=== Section Start ===
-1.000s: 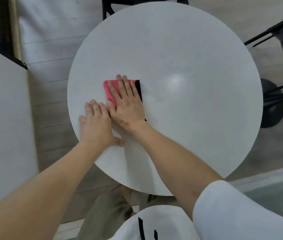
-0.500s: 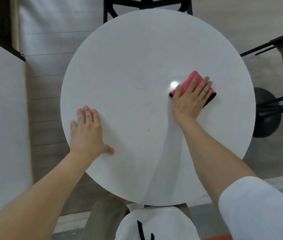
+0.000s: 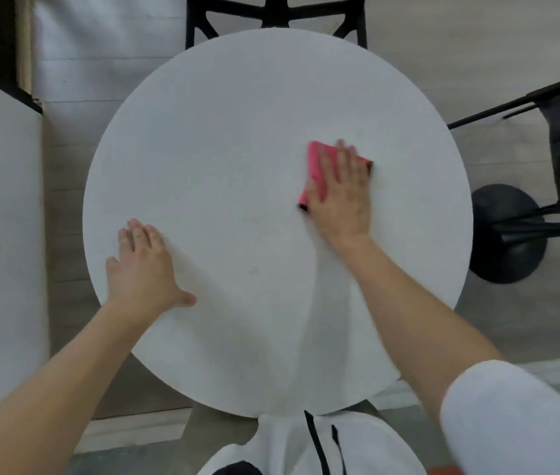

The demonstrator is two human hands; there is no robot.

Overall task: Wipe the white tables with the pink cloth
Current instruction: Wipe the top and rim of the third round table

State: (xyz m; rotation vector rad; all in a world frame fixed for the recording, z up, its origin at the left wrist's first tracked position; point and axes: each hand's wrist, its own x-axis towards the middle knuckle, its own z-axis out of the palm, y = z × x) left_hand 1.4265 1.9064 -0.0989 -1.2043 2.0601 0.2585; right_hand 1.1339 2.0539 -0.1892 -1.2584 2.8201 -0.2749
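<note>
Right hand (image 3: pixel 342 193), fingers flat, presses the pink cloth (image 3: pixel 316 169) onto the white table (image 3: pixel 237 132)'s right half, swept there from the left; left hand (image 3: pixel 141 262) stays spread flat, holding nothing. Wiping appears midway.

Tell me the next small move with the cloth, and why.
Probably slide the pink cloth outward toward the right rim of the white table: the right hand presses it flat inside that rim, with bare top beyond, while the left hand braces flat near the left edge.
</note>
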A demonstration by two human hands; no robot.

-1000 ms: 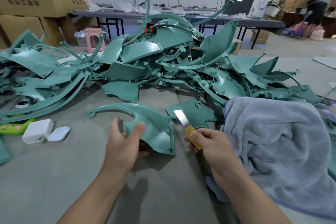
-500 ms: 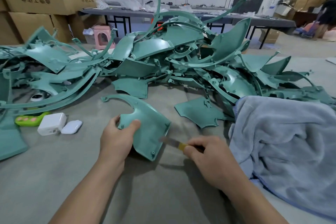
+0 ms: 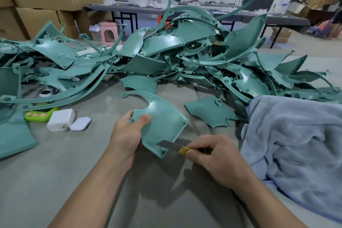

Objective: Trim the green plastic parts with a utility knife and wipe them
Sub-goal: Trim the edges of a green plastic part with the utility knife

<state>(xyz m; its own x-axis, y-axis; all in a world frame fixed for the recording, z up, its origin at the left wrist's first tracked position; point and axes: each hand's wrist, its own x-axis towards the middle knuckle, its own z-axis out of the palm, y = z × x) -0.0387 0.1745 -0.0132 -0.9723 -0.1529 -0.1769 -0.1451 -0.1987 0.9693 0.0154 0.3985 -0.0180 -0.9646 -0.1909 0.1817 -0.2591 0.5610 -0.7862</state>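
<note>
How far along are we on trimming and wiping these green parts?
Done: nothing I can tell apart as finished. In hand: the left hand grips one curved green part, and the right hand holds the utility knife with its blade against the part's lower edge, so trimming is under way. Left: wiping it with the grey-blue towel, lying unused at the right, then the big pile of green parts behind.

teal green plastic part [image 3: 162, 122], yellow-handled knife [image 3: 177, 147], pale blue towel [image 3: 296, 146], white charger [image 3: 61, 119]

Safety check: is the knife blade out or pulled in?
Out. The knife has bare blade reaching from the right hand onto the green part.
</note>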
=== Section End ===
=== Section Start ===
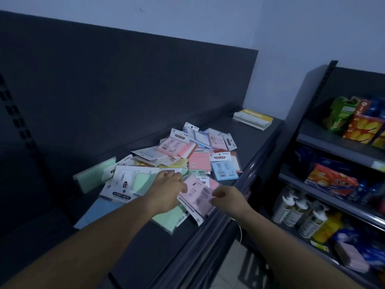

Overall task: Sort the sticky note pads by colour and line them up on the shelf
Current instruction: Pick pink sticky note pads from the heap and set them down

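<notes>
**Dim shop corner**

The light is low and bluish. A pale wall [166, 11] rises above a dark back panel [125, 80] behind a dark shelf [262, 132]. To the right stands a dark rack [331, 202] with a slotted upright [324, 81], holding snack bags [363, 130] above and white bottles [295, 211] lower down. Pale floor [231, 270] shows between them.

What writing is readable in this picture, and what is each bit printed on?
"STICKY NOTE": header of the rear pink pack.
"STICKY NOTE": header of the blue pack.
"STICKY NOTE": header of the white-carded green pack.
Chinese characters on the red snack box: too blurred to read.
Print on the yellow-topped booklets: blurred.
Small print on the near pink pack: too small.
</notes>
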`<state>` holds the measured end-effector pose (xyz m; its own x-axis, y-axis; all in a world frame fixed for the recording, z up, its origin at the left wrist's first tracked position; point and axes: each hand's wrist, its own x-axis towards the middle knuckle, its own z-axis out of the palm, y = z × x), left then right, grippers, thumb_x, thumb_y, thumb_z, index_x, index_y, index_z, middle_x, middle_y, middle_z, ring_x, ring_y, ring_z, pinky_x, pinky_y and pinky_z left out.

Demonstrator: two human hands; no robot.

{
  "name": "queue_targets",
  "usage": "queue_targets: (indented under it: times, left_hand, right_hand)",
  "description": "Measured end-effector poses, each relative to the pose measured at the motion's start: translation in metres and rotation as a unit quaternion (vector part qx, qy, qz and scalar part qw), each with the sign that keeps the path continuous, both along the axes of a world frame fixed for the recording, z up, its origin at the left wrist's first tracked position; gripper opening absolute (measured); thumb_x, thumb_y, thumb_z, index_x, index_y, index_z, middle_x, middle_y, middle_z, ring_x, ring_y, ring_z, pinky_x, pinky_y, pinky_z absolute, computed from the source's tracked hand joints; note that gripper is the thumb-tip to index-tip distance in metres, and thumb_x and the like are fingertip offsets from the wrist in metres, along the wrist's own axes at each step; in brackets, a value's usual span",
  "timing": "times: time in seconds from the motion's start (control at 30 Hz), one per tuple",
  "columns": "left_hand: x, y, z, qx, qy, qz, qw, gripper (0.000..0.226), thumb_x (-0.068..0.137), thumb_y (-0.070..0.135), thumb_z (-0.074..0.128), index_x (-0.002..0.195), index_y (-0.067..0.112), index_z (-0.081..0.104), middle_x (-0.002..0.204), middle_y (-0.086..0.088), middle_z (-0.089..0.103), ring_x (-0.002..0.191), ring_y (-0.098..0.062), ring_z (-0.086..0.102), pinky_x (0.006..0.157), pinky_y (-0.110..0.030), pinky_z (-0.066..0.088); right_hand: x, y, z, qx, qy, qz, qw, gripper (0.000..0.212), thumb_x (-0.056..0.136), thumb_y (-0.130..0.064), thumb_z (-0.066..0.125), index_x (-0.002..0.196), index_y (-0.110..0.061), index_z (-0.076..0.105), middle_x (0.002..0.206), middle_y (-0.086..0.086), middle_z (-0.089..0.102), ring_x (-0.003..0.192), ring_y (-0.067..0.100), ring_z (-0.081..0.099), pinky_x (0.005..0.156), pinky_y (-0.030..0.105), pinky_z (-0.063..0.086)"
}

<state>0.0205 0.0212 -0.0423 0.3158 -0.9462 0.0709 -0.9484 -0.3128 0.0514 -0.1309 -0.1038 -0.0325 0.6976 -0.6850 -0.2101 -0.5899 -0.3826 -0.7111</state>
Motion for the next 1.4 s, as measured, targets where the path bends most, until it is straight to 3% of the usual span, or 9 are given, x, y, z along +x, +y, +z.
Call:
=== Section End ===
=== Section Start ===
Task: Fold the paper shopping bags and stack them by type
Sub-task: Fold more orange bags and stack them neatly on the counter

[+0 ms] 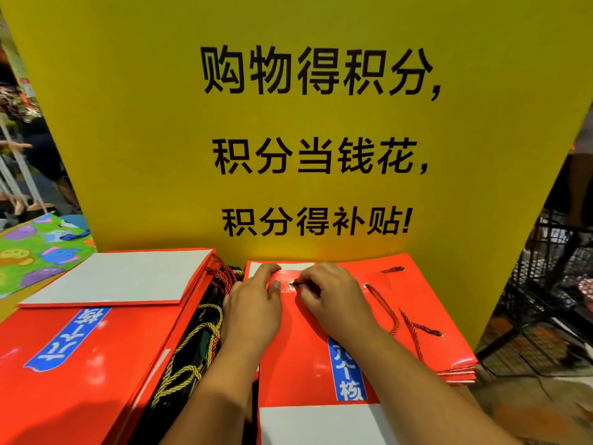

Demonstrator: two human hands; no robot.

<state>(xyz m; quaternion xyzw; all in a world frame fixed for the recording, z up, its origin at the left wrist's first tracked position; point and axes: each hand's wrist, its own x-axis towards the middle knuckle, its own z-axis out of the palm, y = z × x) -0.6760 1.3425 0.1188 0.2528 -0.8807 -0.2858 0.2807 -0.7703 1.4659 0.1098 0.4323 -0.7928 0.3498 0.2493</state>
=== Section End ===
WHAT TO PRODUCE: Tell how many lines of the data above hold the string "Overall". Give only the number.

SOLUTION FOR THIS TASK: 2